I've also lost my 'quiet' space as I'm rooming with a lady I work with so there's no place to mope (which I need to do since I'm "on" during the day at work).  I crave the solitude that I had on my farm, but it will be years before I will get to return to it.

 

But I know all of this will pass, I just have to get through it.  I suspect my MIL will want to do something for him; last year we scattered his ashes on our favorite beach.  This year I would just like to be alone - maybe take a walking tour of our favorite little beach bars and pool halls, I dunno.  Flux.  I am still in tremendous flux and it is accentuated by the fact that I am back in our old stomping grounds...

 

~SE

Today marks the 9 month mark. It feels like an eternity ago and yesterday all at the same time. This is a trigger every month. But later this week is a biggie. Our oldest starts kindergarden. I have a great pic of him and her on the first day of preschool last year. They are just so happy together. I'm hoping to get my mom to take a pic of us together on Thursday. Even though I'm very excited about it, I'm taking a huge step and going to Camp Widow this weekened. This will be the longest I've been away from the kids and the first time I have traveled by myself in 15 years. this month has a lot of firsts that are helping me work my grief but they are triggers too.

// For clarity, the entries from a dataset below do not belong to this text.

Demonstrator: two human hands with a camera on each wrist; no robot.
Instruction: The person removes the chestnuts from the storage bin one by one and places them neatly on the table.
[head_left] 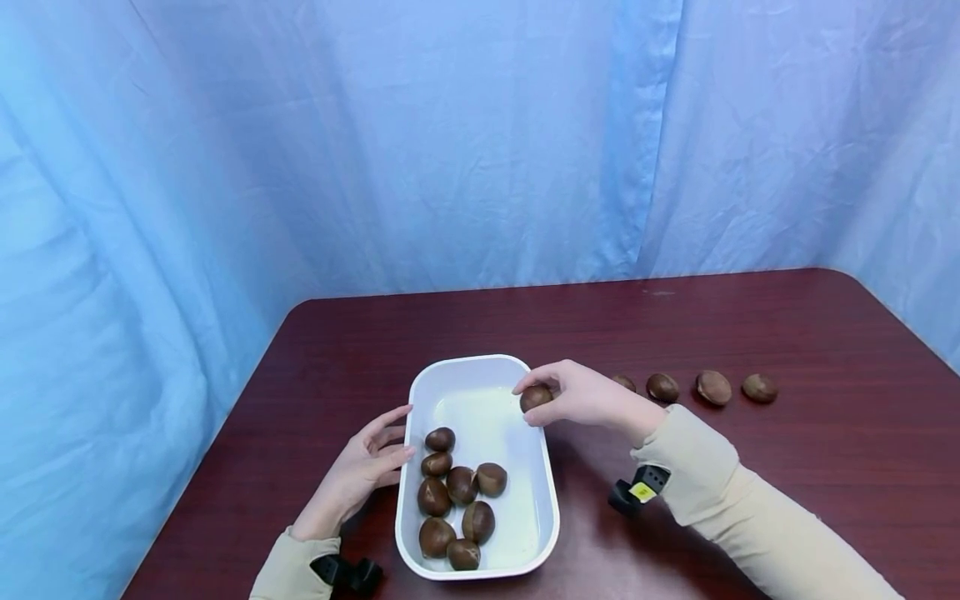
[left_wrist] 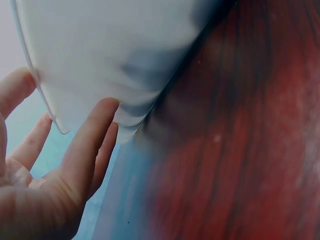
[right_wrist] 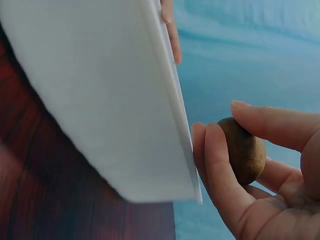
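Observation:
My right hand point(head_left: 585, 397) pinches a brown chestnut point(head_left: 536, 398) between thumb and fingers, just over the right rim of a white tray point(head_left: 552, 508). In the right wrist view the held chestnut point(right_wrist: 245, 150) shows its dull, paler end, and the fingers lie right along the tray's edge. My left hand point(head_left: 366, 467) rests its spread, fairly straight fingers against the tray's left side; the left wrist view has these fingers point(left_wrist: 82, 140) along the outer wall. Inside the tray, several chestnuts point(head_left: 462, 483) are grouped toward the near left.
To the right of the tray, a loose row on the dark red table point(head_left: 390, 333) includes a glossy chestnut point(head_left: 662, 387), a larger pale-faced chestnut point(head_left: 713, 388) and a chestnut farthest right point(head_left: 760, 388). Another chestnut point(head_left: 623, 382) is partly hidden behind my right hand. Blue curtains point(head_left: 480, 167) hang behind the table.

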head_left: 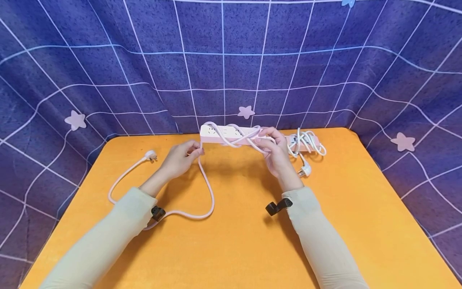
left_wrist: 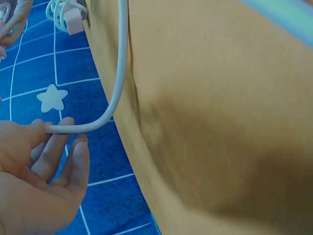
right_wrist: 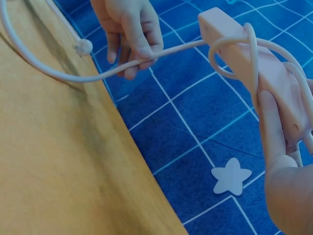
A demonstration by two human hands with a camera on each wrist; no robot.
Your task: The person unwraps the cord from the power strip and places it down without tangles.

Oh and the 90 degree weather with full humidity isnt helping.
I understand it won't be easy, but I'm so pleased you're coming to Camp Widow. I hope that it brings you some smiles and growth and healing ...so you can return home to your children renewed and stronger.  I'll be there, too ... hope we get a chance to say hello.
Today is Mike's birthday.  He would have been 36 years old.  Way too young to be gone.  Cancer sucks!